I cannot say whether I had then confessed it even to myself, but now I perfectly understand that I had grown weary at heart of this constant task of nursing without any hope of the patient's recovery. I had no such design as to break loose from it; still even to imagine that I would have to pass my whole life with this confirmed invalid, was painful to me. Alas! in the days of my first youth, when I looked forward, the world that was before me appeared bright and cheerful, with the magic of love, the expectancy of bliss and the mirage of beauty. Henceforth the remaining days are but a vast, dreary, barren, parching desert.

Surely, she had perceived this inward weariness in my nursing. I did not know then, but now I have not an iota of doubt that she could read me off as easily as a simple alphabet-book. Therefore, when assuming the role of the hero of a novel, I solemnly protested my love in a romantic vein she did but break out into a laugh in a spirit of deep affection and irrepressible fun. I would fain die with shame even to this day, when I think that she could read my innermost thoughts, unknown though they were to myself, like the searcher of hearts.

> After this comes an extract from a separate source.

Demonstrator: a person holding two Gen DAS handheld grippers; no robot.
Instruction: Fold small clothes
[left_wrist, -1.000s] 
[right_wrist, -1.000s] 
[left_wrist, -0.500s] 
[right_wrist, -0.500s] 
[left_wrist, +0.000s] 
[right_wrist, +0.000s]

Haran Doctor belonged to my own caste. I was often invited to dine at his house. After a few visits the doctor introduced me to his daughter. The girl was unmarried—she was about 15 years of age. He could not marry her owing to the dearth of eligible bridegrooms, So the Doctor said. But I heard a rumour from outsiders that there was a flaw in the family pedigree.

There was no other flaw. She was as fair as she was accomplished. At times, therefore, on account of the discussion of various topics with her I was late in returning home and the time for administering medicine to my wife would be deferred. She knew that I had been to Haran Doctor's, but she never inquired after the reason for delay.

Once again, I began to see a mirage in the midst of a desert. When my whole soul was thirsty, clear overflowing water sparkled and bubbled before my very eyes. With all my efforts I could not turn my heart away.

The sickroom became doubly cheerless. Irregularities in nursing and administering medicine grew pretty frequent now.

Haran Doctor used to tell me often that it was better for those that were incurable to die, for in dragging their existence on they themselves enjoyed no ease and made others unhappy as well. The remark is unexceptionable as a general statement, still he had not acted well in starting the topic apropos of my wife. But doctors are so callous with regard to Life and Death that they are unable to gauge our feelings aright.

One day, I overheard by chance, from an adjoining room, a conversation between my wife and the doctor. She was saying "Doctor, why do you swell up the druggist's bill by making me swallow useless drugs? When my life itself is a disease, why not prescribe such a medicine as will make a speedy end of it?" The doctor exclaimed "For shame, don't talk thus."

These words gave a sudden and violent shock to my heart. When the doctor was gone I went to my wife's room. I sat at her bedside and began to smooth her temples with my hands. She complained "It is very hot here. It is better that you should go out. It is time for taking your 'constitutional', else you won't have a good appetite for your supper."

The plain import of going out was to call at the Doctor's house. It was I who had explained to her that to have a good appetite, a walk was absolutely necessary. Now, | can say it for certain, that she could perceive my pervarication everyday. I, fool as I was, took her for a fool."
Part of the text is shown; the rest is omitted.